=== What the exercise asks ===
Output the entire listing below exactly as it stands.

=== Material provided ===
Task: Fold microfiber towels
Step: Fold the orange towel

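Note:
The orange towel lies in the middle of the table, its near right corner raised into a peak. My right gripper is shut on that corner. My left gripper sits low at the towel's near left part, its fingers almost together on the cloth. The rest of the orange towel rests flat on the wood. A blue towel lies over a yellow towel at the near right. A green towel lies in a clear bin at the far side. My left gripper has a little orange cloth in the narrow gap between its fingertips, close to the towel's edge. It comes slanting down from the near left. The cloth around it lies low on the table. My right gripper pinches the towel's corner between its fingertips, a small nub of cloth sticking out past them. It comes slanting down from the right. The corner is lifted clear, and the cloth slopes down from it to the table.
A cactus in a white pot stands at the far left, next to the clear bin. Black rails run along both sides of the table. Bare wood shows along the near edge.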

=== Solution below ===
Task: Fold microfiber towels
Step: Fold the orange towel

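Note:
The orange towel lies in the middle of the table, its near right corner raised into a peak. My right gripper is shut on that corner. My left gripper sits low at the towel's near left part, its fingers almost together on the cloth. The rest of the orange towel rests flat on the wood. A blue towel lies over a yellow towel at the near right. A green towel lies in a clear bin at the far side. My left gripper has a little orange cloth in the narrow gap between its fingertips, close to the towel's edge. It comes slanting down from the near left. The cloth around it lies low on the table. My right gripper pinches the towel's corner between its fingertips, a small nub of cloth sticking out past them. It comes slanting down from the right. The corner is lifted clear, and the cloth slopes down from it to the table.
A cactus in a white pot stands at the far left, next to the clear bin. Black rails run along both sides of the table. Bare wood shows along the near edge.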

No more output will be given.